Die Heldenreise – eine universelle Erzählstruktur

Die Heldenreise ist eine uralte Erzählstruktur, die wir überall auf der Erde finden. Sie wurde von dem Mythenforscher Joseph Campbell entdeckt und von Christopher Vogler für Hollywood weiterentwickelt. Doch wieso sollte die Mehrzahl unserer Geschichten in eine universelle Schablone passen? Ist das nicht langweilig und stereotyp?

Diesem Vorwurf begegnet man immer wieder, wenn man sich als Autor mit Erzählstrukturen beschäftigt. Doch es gibt einen triftigen Grund, warum ich die Heldenreise nicht für eine Platitüde halte. Vielmehr bin ich der Meinung, dass jeder ambitionierte Autor ihre Dynamik zumindest verstanden haben sollte.

Universelle Erfahrungsmuster

Menschen haben sich schon immer Geschichten erzählt. Wir lernen aus Geschichten. Ihre Helden sind unsere Rollenvorbilder. Geschichten lassen uns stellvertretend Erfahrungen machen, die wir in unserem normalen Leben nicht machen können.

Ich erinnere mich noch lebhaft an den Moment, in dem mein persönlicher Groschen fiel. Er fiel so heftig, dass es regelrecht schepperte. Ich hatte mich gerade intensiv mit der Heldenreise auseinandergesetzt, als ich mich in einem Seminar zum Thema „Krisenintervention“ wieder fand.

Die Seminarleiter legten uns dar, dass Menschen – ebenso, wie sie in Phasen trauern – auch durch klar identifizierbare Phasen gehen, wenn sie eine Krise durchleben. Plötzlich wurde ich stutzig. Das Gesagte kam mir so bekannt vor!

Ich begann zu vergleichen – und war sprachlos.
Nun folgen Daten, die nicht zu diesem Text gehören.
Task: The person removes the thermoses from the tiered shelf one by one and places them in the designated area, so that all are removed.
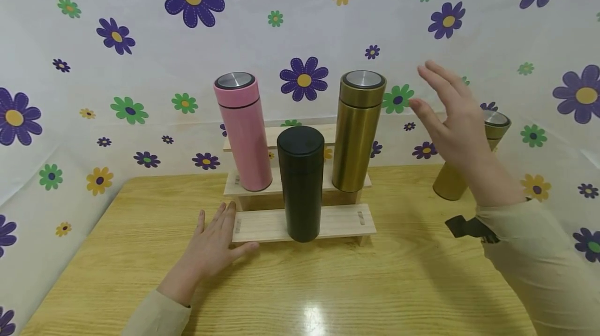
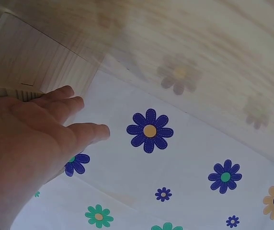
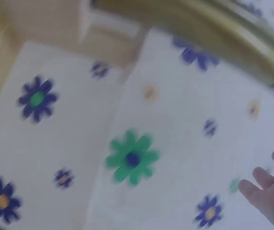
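Observation:
A small stepped wooden rack (image 1: 262,225) stands on the table. My left hand (image 1: 211,247) rests against the left end of its lowest step, fingers straight and thumb along the front edge. On that step a black thermos bottle (image 1: 302,190) stands upright. One step up are a pink thermos bottle (image 1: 246,143) at left and a gold thermos bottle (image 1: 353,143) at right, both with silver-topped lids. To the right of the rack my right hand (image 1: 452,122) is raised in the air, fingers extended, holding nothing. It partly hides a second gold thermos bottle (image 1: 450,179) standing on the table.
The rack's top step (image 1: 300,135) shows behind the bottles. A pale wood-grain table (image 1: 262,294) carries everything. Behind it hangs a white cloth (image 1: 244,44) printed with purple, green and yellow flowers. A dark strap (image 1: 469,227) is on the right wrist.

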A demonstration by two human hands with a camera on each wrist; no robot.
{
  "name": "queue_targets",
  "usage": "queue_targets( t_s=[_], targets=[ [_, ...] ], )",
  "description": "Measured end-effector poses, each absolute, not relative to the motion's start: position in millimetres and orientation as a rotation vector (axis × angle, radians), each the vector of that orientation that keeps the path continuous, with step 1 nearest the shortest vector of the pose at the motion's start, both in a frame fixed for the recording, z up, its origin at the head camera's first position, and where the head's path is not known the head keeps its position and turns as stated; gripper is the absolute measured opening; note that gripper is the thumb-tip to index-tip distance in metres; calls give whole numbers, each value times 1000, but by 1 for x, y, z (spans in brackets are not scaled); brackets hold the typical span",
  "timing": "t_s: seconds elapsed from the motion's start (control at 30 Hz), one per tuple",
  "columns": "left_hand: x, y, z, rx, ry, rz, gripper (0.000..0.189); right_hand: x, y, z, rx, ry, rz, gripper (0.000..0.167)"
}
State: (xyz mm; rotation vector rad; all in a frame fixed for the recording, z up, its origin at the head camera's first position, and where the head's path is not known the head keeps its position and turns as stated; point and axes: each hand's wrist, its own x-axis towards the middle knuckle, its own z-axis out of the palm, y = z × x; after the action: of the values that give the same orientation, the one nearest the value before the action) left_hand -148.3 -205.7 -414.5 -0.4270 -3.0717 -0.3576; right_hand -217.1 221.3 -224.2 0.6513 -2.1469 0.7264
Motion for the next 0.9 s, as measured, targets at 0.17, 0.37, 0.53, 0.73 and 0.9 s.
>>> queue_targets(
  t_s=[0.17, 0.37, 0.53, 0.73, 0.9],
  targets=[
    [-148, -206, -414, -433, -3058, -353, 105, -211, 184, -205, 844, -2125, 708, 67],
    [-148, -205, -414, -429, -3060, -336, 105, -216, 162, -198, 872, -2262, 577, 62],
    [-148, -206, -416, -436, -3042, -328, 105, -220, 155, -201, 853, -2295, 631, 56],
    [-149, -206, -416, -427, -3046, -336, 105, -219, 152, -202, 827, -2266, 678, 50],
    [-148, -205, -416, -426, -3039, -337, 106, -216, 152, -204, 832, -2227, 703, 48]
  ],
)
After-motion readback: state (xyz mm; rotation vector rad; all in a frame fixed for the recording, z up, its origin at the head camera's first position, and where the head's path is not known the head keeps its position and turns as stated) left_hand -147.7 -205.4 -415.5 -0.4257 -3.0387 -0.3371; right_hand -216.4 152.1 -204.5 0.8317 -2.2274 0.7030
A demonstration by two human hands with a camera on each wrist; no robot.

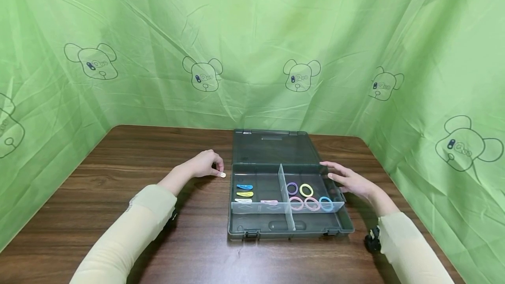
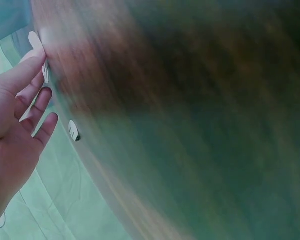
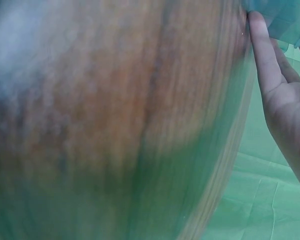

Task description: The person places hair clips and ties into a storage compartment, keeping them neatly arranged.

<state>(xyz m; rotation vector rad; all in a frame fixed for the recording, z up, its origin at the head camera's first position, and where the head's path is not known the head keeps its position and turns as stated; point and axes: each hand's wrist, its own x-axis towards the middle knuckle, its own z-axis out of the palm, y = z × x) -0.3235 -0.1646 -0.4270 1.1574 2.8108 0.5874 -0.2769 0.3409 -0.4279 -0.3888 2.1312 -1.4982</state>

Die Phasen einer Krise und die Stadien der Heldenreise werden zwar unterschiedlich benannt, aber inhaltlich sind sie identisch.
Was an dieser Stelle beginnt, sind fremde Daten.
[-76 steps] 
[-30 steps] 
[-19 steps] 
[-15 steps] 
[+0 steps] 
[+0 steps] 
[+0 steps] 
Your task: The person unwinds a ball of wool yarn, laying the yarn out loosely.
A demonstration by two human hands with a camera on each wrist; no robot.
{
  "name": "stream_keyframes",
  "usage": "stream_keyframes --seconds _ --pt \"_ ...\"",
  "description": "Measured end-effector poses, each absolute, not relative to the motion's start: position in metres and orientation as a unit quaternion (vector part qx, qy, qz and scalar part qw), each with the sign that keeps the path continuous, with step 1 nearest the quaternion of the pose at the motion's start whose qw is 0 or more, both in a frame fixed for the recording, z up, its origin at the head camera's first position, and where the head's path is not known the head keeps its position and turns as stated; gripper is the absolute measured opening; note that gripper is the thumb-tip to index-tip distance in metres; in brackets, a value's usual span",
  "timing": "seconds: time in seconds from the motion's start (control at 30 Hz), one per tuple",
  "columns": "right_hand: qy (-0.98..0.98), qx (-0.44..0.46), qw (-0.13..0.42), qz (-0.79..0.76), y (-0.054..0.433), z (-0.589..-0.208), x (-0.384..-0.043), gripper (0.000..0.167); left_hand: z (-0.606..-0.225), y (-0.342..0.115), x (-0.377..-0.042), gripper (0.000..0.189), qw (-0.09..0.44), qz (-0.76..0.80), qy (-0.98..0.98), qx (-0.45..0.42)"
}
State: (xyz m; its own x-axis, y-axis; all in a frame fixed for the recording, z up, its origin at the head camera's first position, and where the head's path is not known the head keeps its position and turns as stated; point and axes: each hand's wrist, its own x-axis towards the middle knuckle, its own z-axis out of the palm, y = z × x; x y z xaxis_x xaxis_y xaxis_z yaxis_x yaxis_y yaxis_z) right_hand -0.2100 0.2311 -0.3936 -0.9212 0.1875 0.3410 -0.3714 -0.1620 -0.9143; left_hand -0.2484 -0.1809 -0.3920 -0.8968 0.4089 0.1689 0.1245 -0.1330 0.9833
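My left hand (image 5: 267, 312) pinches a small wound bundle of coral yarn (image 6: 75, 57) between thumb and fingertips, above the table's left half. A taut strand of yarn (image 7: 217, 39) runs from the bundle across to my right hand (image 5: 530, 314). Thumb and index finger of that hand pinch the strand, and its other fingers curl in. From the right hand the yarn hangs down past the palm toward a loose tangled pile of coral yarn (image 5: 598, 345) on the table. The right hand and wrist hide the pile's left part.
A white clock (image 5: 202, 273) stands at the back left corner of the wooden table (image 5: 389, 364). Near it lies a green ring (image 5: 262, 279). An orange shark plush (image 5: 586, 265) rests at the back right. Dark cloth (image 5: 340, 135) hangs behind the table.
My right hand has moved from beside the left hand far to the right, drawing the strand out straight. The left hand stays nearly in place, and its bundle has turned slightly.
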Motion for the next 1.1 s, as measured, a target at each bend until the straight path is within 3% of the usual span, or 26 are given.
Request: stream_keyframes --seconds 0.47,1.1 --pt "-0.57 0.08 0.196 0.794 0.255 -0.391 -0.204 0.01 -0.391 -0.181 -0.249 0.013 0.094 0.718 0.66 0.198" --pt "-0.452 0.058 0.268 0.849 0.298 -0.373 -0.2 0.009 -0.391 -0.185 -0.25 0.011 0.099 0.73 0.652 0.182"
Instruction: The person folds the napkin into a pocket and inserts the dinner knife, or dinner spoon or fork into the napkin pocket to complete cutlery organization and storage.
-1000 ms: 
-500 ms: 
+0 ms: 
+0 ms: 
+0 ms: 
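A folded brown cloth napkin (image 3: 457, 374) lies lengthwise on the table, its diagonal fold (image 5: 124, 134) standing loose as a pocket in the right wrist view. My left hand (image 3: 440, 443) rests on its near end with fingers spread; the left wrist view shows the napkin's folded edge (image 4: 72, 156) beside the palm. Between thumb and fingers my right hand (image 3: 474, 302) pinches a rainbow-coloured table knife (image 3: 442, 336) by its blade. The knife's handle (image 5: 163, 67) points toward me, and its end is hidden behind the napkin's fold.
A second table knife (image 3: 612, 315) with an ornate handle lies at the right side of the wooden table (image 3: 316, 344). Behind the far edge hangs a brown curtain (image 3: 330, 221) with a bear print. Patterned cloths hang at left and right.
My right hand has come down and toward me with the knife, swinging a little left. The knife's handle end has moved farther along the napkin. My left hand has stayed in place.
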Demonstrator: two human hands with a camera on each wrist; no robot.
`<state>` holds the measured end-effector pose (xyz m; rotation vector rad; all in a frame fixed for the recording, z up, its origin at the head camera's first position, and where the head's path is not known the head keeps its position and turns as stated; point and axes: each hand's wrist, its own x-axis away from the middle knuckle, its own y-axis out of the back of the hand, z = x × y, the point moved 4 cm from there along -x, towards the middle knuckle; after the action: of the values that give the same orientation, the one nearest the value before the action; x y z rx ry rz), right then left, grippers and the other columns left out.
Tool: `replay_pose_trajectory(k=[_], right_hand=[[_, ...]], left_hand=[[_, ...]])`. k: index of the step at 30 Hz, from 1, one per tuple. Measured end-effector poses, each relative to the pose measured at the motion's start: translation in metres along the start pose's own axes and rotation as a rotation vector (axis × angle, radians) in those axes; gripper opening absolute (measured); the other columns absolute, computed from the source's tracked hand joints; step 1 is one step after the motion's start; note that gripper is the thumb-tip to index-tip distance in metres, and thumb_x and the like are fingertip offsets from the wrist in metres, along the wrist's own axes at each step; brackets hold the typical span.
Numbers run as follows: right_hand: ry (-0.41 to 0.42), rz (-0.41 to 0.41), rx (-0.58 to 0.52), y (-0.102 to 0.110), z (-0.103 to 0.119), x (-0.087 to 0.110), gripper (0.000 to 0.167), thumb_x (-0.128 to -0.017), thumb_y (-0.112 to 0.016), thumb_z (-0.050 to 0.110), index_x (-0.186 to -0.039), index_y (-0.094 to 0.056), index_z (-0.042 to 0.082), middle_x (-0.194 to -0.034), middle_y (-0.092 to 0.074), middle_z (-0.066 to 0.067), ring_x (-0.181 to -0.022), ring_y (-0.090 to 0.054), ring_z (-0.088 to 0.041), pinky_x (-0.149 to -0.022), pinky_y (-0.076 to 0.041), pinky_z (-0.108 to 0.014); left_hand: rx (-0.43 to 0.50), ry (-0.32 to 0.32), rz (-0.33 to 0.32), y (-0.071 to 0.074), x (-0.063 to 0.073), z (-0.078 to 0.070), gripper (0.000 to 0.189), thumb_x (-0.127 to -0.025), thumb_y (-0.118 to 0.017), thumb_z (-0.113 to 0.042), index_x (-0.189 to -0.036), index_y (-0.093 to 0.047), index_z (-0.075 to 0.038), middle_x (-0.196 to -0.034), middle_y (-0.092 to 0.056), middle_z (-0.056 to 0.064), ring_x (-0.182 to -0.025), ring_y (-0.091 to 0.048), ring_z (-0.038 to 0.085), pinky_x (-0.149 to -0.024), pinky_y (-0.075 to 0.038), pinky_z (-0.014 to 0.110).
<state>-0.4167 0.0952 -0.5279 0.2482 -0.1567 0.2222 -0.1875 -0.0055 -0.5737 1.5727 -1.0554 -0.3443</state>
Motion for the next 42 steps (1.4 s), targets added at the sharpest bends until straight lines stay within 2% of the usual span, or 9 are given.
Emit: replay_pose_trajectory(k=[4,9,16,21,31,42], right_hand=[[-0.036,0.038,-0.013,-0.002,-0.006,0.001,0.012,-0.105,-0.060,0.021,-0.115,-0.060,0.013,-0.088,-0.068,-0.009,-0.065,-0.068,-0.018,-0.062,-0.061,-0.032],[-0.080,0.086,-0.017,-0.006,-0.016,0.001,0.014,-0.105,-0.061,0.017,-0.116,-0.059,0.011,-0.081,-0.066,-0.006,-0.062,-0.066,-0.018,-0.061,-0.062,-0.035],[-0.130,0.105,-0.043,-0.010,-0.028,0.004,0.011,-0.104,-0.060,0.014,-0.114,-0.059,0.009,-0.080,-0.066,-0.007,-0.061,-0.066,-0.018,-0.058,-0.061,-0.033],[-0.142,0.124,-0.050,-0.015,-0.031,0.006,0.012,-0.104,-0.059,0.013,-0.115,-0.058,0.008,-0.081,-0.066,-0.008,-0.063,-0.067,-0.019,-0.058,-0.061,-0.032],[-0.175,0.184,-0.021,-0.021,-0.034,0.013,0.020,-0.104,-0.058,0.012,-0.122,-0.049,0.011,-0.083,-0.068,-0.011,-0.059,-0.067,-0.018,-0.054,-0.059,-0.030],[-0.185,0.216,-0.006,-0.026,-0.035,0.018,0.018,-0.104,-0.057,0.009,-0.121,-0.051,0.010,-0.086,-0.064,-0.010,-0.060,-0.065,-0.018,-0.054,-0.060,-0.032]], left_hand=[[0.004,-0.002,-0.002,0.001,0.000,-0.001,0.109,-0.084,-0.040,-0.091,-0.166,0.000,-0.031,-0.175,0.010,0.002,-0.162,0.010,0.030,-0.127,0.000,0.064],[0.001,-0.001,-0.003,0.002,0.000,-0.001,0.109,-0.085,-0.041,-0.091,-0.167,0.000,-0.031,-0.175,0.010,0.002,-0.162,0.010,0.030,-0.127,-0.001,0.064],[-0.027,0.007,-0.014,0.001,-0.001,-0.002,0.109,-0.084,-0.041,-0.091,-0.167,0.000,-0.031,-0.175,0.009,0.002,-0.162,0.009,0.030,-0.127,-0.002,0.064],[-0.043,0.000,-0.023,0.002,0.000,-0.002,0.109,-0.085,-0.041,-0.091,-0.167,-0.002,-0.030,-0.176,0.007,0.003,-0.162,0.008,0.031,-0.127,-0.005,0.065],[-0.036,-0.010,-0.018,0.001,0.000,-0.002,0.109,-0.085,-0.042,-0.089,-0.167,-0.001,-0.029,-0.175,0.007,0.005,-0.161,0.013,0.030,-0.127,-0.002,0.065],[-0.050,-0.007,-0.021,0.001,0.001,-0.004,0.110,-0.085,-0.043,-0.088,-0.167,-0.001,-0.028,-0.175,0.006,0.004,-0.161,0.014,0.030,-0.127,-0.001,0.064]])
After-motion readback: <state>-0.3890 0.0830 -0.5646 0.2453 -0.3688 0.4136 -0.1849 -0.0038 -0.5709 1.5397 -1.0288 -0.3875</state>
Krise (nach Roller Coaster Modell) Heldenreise (nach Vogler)
1. Phase: Vorahnung; Schock, Konfrontation gewohnte Welt, Ruf zum Abenteuer
2. Phase: Leugnung, Verdrängung, Versagen, Trauer Weigerung
3. Phase: Anstrengung, Mobilisierung aller Kräfte, Bearbeitung Hilfe durch Mentoren
4. Phase: Neuorientierung, Sorge, Selbstzweifel Überschreiten der 1. Schwelle (jetzt gibt es kein Zurück mehr)
5. Phase: Wut Erste Bewährungsproben, Freunde und Feinde
6. Phase: Depression, Aussichtslosigkeit Tiefste Höhle (gefährlichster Punkt)
7. Phase: Hoffnung Entscheidende Prüfung (Konfrontation + Überwindung des Gegners)
8. Phase: Enthusiasmus Held findet Schatz/Elixier oder „ergreift das Schwert“
9. Phase: Überwindung, Krise überstanden Todesmoment, Auferstehung, Rückweg
10. Phase: Neubeginn Rückkehr und Belohnung/Anerkennung

Die Heldenreise – Geschichte einer Krise

Die Heldenreise ist nichts anderes als eine altmodisch verpackte Krisenbeschreibung! Nicht umsonst wird Autoren immer wieder eingebläut: Geschichten entstehen durch Konflikte. Und Konflikte interessieren, ja mehr noch, fesseln Leser.

Genauer gesagt: wie der Held die Konflikte löst und überwindet, interessiert den Leser. Auf diese Weise kann er von den Erfahrungen des Helden profitieren. Das ist der eigentliche Grund, warum wir von Geschichten nie genug bekommen.

Wenn das für einen Autoren kein Anlass ist, sich mit der Heldenreise zu beschäftigen! Ich persönlich liebe die Heldenreise. In ihr verbindet sich universelles Wissen, Wachstum und unser unersättlicher Hunger nach Neuem. Die Heldenreise ist Psychologie vom Feinsten.

Genauso liebe ich Menschen. Und ihre Geschichten. Kein Wunder, dass die Heldenreise auch in der Persönlichkeitsentwicklung verwendet wird. Sogar die Werbung bedient sich ihrer. Heute werden uns keine Produkte mehr verkauft. Nein, sie verkaufen uns Geschichten. Und sie wissen, warum.

Die Heldenreise ist überall. Sie widerfährt uns nicht einmal im Leben, sondern wieder und wieder. Dir, mir – uns allen. Und sind wir von einer Reise endlich heimgekehrt, wartet auch schon die nächste auf uns.